FUTURE OF GPUS
Why it’s all change for graphics cards
GRAPHICS CARDS have come a long way since the days of 3dfx Voodoo cards. No one expects fixed pipelines with fixed functions in this day and age, but back at the dawn of 3D acceleration, they were necessities. Simpler, happier days. Modern graphics cards are a whole brave new world; programmable capabilities have opened up fresh avenues that go beyond rendering polygons. Entire server farms now exist solely to power banks of graphics cards and their beating GPU hearts.
In this feature, we delve into the world of modern GPUs, and explore how their flexible and super-powerful new designs can vastly outstrip standard processors and power new applications, from render farms and ray tracing to cryptomining and deep-learning applications.
It’s no wonder Nvidia has seen its server division’s revenue increase 10fold over the last few years, from around $70 million in 2016 to $700 million today. That’s still less than half its gaming revenue, but the increase is an indication of just how vital this area has become to the company as a business, and how much demand there is. And underpinning all the hardware are software technologies that enable developers to leverage the abilities of GPUs in a flexible manner, so they can be treated more like a generalpurpose processor, coded with highlevel languages, rather than specialized low-level hardware, requiring assembly language to get it working.
Over the next few pages, we’re going to take a look at all of this—how the hardware works so fantastically fast, how the software has developed alongside it, and how it’s all being utilized in amazing new ways.
LET’S START WITH the hardware. What turned those single-use, fixed-pipeline, fixed-function graphics cards of the past into the GPGPU (general-purpose graphics processing unit) compute beasts of today? The simple answer is shaders. It’s not the only answer, of course—alongside the development of shader hardware, process technology and therefore the complexity of graphics card architecture continued to increase exponentially. It also helped that there was a massive demand for the new technology, and in new areas.
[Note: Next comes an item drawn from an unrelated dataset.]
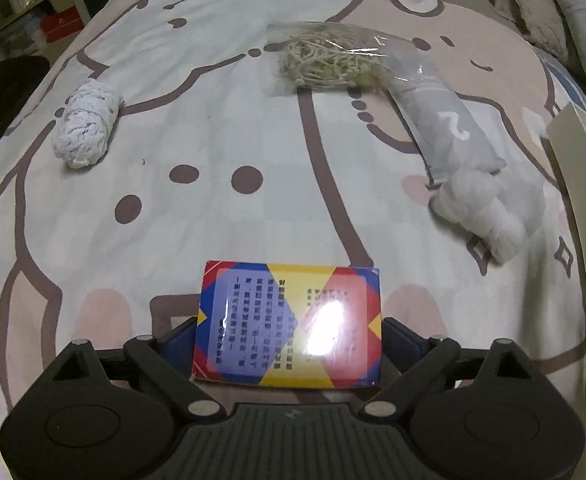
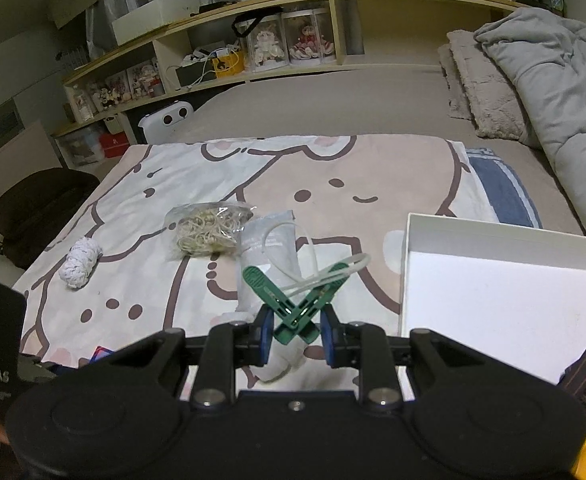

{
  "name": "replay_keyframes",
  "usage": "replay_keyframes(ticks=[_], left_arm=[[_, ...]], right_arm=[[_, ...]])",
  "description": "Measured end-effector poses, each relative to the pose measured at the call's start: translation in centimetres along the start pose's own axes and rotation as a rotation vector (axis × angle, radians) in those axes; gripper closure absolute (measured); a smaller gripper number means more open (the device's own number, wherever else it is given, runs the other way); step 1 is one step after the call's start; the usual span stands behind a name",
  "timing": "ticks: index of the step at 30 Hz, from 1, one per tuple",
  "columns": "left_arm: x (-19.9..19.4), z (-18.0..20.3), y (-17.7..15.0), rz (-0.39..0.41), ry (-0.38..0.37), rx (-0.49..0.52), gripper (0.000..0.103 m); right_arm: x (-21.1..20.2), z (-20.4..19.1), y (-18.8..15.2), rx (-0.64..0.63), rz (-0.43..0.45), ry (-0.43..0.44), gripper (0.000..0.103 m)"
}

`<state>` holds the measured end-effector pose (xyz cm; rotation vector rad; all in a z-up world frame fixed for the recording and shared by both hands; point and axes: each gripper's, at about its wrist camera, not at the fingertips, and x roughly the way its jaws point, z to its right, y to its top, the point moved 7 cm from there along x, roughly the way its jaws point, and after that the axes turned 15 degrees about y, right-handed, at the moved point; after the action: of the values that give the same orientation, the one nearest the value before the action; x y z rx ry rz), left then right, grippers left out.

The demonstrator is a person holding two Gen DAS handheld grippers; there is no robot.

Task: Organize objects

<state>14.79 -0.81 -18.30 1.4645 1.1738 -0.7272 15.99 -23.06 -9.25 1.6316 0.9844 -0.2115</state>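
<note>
The left gripper [image 1: 289, 330] stands with its fingers spread either side of the colourful card box [image 1: 287, 326], which lies on the cartoon-printed bedspread [image 1: 213, 140] near its front edge; whether the pads touch it I cannot tell. The right gripper [image 2: 296, 334] pinches green clothes pegs [image 2: 293, 308] just left of the white open box [image 2: 505, 304] at the bedspread's right edge.

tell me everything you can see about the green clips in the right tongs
The green clips look like two plastic clothespin-style pegs crossed in an X, with ribbed ends pointing up. A pale translucent cord loops through their upper ends. The right tongs are shut on their lower ends, holding them above the cartoon-print bedding, beside the open white box.
</note>
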Motion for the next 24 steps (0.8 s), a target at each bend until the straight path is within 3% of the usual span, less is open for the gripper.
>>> replay_keyframes(ticks=[10,19,24], left_arm=[[-1.2,0.2,0.3,0.058,-0.009,-0.002,0.014],[-6.7,1.1,3.4,0.212,-0.053,-0.035,0.014],[-10.3,2.8,5.6,0.306,-0.071,-0.025,0.014]], right_arm=[[0.2,0.0,-0.1,-0.006,-0.010,-0.002,0.078],[-1.5,0.5,1.6,-0.007,0.056,0.001,0.078],[-3.3,3.3,2.9,0.019,0.105,-0.037,0.078]])
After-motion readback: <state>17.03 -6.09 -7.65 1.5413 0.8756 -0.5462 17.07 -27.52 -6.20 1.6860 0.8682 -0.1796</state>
As a rough outline, the GeForce 256 (1999) had 17 million transistors on a 220nm process, and the GeForce 2 (2000) had 25 million transistors on a 180nm process; both were non-shader DirectX 7.0 parts. The DirectX 8.0 GeForce 3 (2001) doubled this transistor count to 57 million, despite being slower than the GeForce 2 Ultra at times. We’ll skip the GeForce 4 ,as it actually reduced its transistor count, ruining our narrative. The DirectX 9.0 GeForce FX (2003, so historically GeForce 5) jumped the transistor count massively to 135 million, and this path continues to today’s multibillion transistor cards—sheesh. Moore’s Law: No real surprise, right?
So, what are all those transistors doing? As you’ll probably be aware, a shader is effectively a tiny, limited program that can process certain types of data stored by the graphics card. We’re not here to talk about how the graphics pipeline works, or indeed graphics card architecture, so we’re going to gloss over this to a large degree, but in order to understand the capabilities and limitations of a GPGPU, it’s going to be handy to know a little about shaders.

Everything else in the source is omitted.